From 6c432cfe3f9bb61477d53560ebfa0f2d60040ce8 Mon Sep 17 00:00:00 2001
From: =?UTF-8?q?Martin=20v=2E=20L=C3=B6wis?= <martin@v.loewis.de>
Date: Fri, 19 Apr 2002 17:32:14 +0000
Subject: [PATCH] Use Hisao's strategy of converting to UTF-8.

---
 pep-0263.txt | 70 +++++++++++++++++++++++-----------------------------
 1 file changed, 31 insertions(+), 39 deletions(-)

diff --git a/pep-0263.txt b/pep-0263.txt
index 3f69795e5..c7e6a8b90 100644
--- a/pep-0263.txt
+++ b/pep-0263.txt
@@ -1,7 +1,8 @@
 PEP: 0263
 Title: Defining Python Source Code Encodings
 Version: $Revision$
-Author: mal@lemburg.com (Marc-André Lemburg)
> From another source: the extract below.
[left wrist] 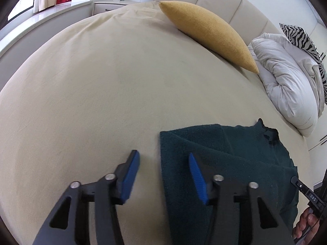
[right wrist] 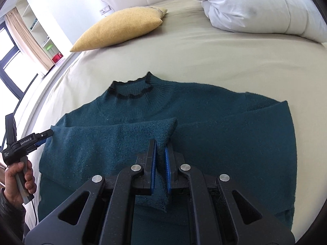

+Author: mal@lemburg.com (Marc-André Lemburg),
+  loewis@informatik.hu-berlin.de (Martin v. Löwis)
 Status: Draft
 Type: Standards Track
 Python-Version: 2.3
@@ -25,7 +26,7 @@ Problem
     programming environment rather unfriendly to Python users who live
     and work in non-Latin-1 locales such as many of the Asian 
     countries. Programmers can write their 8-bit strings using the
-    favourite encoding, but are bound to the "unicode-escape" encoding
+    favorite encoding, but are bound to the "unicode-escape" encoding
     for Unicode literals.
 
 Proposed Solution
@@ -35,7 +36,7 @@ Proposed Solution
     at the top of the file to declare the encoding.
 
     To make Python aware of this encoding declaration a number of
-    concept changes are necessary with repect to the handling of
+    concept changes are necessary with respect to the handling of
     Python source code data.
 
 Defining the Encoding
@@ -95,54 +96,43 @@ Concepts
 
        2. decode it into Unicode assuming a fixed per-file encoding
 
-       3. tokenize the Unicode content
+       3. convert it into a UTF-8 byte string
 
-       4. compile it, creating Unicode objects from the given Unicode data
+       4. tokenize the UTF-8 content
+
+       5. compile it, creating Unicode objects from the given Unicode data
           and creating string objects from the Unicode literal data
-          by first reencoding the Unicode data into 8-bit string data
+          by first reencoding the UTF-8 data into 8-bit string data
           using the given file encoding
 
-       5. variable names and other identifiers will be reencoded into
-          8-bit strings using the file encoding to assure backward
-          compatibility with the existing implementation
-
        Note that Python identifiers are restricted to the ASCII
-       subset of the encoding.
+       subset of the encoding, and thus need no further conversion
+       after step 4.
 
 Implementation
 
-    Since changing the Python tokenizer/parser combination will
-    require major changes in the internals of the interpreter and
-    enforcing the use of magic comments in source code files which
-    place non-ASCII characters in string literals, comments
-    and Unicode literals, the proposed solution should be implemented
-    in two phases:
+    For backwards-compatibility with existing code which currently
+    uses non-ASCII in string literals without declaring an encoding,
+    the implementation will be introduced in two phases:
 
-    1. Implement the magic comment detection, but only apply the
-       detected encoding to Unicode literals in the source file.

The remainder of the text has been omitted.